If Labour were to evade giving answers to questions asked in the public interest, no I wouldn't support that. If they evade helping you promote National's talking points, on the other hand, good on 'em.
I believe open and transparent Government is valued by the left and right. Nevertheless, it is something Labour committed too. Thus, there is nothing anti left holding them to account on this.
As for the public interest, according to the State Services Commissioner, the matter is of "considerable public interest". Hence, the inquiry.
While the answers will no doubt surface via the SSC inquiry. Currently, they are failing to directly (to the public via the media) answer simple timing questions. Reaffirming the perception they are covering ass.
Leaving people wondering, if they have done no wrong, why don't they just answer the questions and avert the bad look?
To paraphrase your question: why don't they dripfeed information at the convenience of the opposition and clickwhores before the full picture is available, rather than conducting the full investigation and releasing complete findings in context?
That’s why it’s better to let the SSC get on with it and do a thorough independent inquiry and report on this when completed.
Clearly, that's what Labour think. But by also evading answering simple timing questions, they are reaffirming the perception they are covering ass. Which of course isn't a good look and is the cost of their decision to wait it out.
I cannot escape the sense that you sound very similar to some National supporters. There are two SSC inquiries in progress and you want Labour to pre-empt these!? The only way to stop a trial, if there’s one, is to plead guilty. Is that your intention? Time will not help anybody, except possibly Makhlouf, if the truth is to come out. The only other party who’s been calling for a quick scalp is National.
Makhlouf is packing his bags and selling his car as we speak so the media hacks and opposition muckrakers need to act swiftly. They are also desperate to pull in Robertson, Little, Ardern and anybody else they can find. It also is a convenient distraction from internal ructions in National and the polls.
As I highlighted the other day, it's Ardern Labour need to be concerned about. If she is politically damaged to the extent of no return (which this may just be the first of many more planned attacks) the party has no back up and will suffer in the polls/election.
While Makhlouf may be packing his bags, he may find (depending on the inquiry outcome) he no longer has a new job to go too.
Whether Makhlouf has a job to go to or not is not our concern. In any case, he’s packing his bags.
Indeed, these attacks that amount to ‘political terrorism’ in my view need to be stomped on, which is exactly what I’m trying to do here.
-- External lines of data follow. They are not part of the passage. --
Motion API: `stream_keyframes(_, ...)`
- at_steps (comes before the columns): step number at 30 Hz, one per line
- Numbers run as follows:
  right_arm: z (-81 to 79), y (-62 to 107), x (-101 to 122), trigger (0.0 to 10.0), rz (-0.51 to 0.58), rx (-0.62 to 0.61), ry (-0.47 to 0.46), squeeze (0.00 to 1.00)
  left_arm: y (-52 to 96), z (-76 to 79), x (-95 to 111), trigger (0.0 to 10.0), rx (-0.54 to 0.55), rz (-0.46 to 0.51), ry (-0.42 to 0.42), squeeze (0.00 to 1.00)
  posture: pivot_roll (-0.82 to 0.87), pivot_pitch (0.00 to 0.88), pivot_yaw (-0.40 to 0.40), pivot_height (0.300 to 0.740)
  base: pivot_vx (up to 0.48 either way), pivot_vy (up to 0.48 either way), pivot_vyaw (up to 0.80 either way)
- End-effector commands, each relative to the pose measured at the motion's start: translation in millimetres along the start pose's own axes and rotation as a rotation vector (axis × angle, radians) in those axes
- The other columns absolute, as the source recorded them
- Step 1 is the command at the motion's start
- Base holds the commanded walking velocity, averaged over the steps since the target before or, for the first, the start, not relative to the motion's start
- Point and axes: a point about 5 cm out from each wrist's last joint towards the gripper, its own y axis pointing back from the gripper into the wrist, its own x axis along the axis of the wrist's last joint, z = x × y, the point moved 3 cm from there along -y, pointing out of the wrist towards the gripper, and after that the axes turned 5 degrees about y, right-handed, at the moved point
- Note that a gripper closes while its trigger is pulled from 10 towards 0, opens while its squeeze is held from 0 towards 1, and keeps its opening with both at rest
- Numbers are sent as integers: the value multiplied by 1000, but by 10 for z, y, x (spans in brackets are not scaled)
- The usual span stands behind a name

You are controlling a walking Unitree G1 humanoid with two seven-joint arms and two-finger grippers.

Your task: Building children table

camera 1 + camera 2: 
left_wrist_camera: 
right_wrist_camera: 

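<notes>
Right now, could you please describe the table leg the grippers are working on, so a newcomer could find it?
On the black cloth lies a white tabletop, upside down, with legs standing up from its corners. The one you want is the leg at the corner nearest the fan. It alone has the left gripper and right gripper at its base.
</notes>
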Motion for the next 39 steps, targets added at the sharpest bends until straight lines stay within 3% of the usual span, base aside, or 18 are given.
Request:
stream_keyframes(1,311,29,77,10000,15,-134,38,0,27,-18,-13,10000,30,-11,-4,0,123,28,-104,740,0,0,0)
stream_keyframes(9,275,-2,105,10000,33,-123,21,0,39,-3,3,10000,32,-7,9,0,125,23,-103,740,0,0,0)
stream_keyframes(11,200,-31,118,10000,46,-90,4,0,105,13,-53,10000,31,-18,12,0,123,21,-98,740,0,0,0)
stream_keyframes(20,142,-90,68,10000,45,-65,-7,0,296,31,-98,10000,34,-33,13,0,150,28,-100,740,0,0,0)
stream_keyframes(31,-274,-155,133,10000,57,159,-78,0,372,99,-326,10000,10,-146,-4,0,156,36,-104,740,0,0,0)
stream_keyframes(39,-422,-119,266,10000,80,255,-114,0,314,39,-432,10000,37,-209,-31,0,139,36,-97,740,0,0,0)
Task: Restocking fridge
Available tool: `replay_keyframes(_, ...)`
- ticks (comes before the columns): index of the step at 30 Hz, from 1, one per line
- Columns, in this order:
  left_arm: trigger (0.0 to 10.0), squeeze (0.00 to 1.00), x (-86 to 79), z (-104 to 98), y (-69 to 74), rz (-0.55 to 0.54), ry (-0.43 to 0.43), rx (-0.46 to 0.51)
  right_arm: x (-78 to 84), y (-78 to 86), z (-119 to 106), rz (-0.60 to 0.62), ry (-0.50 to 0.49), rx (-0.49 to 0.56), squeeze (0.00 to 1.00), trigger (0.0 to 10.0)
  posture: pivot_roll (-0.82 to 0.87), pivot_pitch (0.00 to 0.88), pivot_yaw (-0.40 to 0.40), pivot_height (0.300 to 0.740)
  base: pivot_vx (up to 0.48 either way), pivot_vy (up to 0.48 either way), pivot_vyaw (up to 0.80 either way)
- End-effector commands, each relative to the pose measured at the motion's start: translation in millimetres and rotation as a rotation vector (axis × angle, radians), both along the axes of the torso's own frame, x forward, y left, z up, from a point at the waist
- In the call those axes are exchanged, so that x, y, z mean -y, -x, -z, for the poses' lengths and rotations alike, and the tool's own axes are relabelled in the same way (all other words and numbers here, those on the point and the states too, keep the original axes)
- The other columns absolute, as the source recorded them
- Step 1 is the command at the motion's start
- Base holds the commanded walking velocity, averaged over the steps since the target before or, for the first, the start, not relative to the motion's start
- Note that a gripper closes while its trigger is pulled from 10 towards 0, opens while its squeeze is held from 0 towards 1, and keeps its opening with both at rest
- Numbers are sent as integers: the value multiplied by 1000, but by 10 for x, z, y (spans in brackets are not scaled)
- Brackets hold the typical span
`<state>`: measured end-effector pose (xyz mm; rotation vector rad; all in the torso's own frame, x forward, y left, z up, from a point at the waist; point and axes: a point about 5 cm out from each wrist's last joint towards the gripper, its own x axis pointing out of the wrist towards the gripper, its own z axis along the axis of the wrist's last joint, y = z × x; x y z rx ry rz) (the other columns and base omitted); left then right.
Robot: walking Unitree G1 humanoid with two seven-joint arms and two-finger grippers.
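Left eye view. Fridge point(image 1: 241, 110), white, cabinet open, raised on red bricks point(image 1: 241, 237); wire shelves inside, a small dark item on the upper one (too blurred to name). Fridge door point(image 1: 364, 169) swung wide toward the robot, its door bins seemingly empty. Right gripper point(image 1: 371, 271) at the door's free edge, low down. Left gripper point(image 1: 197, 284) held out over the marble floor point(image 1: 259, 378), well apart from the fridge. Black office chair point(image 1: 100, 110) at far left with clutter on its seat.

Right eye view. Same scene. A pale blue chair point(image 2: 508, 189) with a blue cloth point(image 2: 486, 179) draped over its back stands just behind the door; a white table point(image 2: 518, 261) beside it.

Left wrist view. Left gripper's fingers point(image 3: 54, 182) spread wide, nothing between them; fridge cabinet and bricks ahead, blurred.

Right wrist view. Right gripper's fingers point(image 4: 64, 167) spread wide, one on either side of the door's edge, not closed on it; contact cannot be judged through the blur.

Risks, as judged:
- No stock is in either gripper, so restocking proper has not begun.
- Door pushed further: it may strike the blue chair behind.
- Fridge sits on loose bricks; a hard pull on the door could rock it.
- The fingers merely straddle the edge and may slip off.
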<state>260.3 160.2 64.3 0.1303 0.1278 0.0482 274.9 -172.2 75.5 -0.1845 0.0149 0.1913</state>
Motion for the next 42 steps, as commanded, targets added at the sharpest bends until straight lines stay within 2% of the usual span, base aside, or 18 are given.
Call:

What are you doing?
The polls are not the primary target or concern. It is the public confidence in the integrity of the overarching system with all its checks and balances that is under fire here. What are you doing to bolster it?
For the record, this is not a Left vs. Right issue. Disclaimer: I lean to the Left.
Whether Makhlouf has a job to go to or not is not our concern.
Well seeing as it is largely dependent out the outcome of the inquiry, I disagree.
I'm looking for answers while holding the left to account, that's what I'm doing.
While National played a underhanded ball, the information was accessible on a public domain, whereas the accusations regarding Labour are rather serious – i.e smearing National while attempting to use the police to silence them. If this was National doing this to Labour, most here wouldn't accept it.
What National did was not terrorism. It was a political tactic to expose a security flaw, embarrass and rob the Government of its thunder. How the Government and Treasury responded made the matter far worse.
The public confidence and the integrity of the Government is what is at stake here. And Labour not answering questions is further eroding it.
I’m sorry to have to bring it up again but your infamous inconsistency is on full display again:
And Labour not answering questions is further eroding it.
… I (like others) will hold judgement on that until the inquiry is complete and outcome released.
You seem to have a blind spot to your own criticisms and use one measure for the Left and another for yourself. A glib answer to this might be that you are not in Government, etc. Let’s see whether you can come up with a better self-explanation.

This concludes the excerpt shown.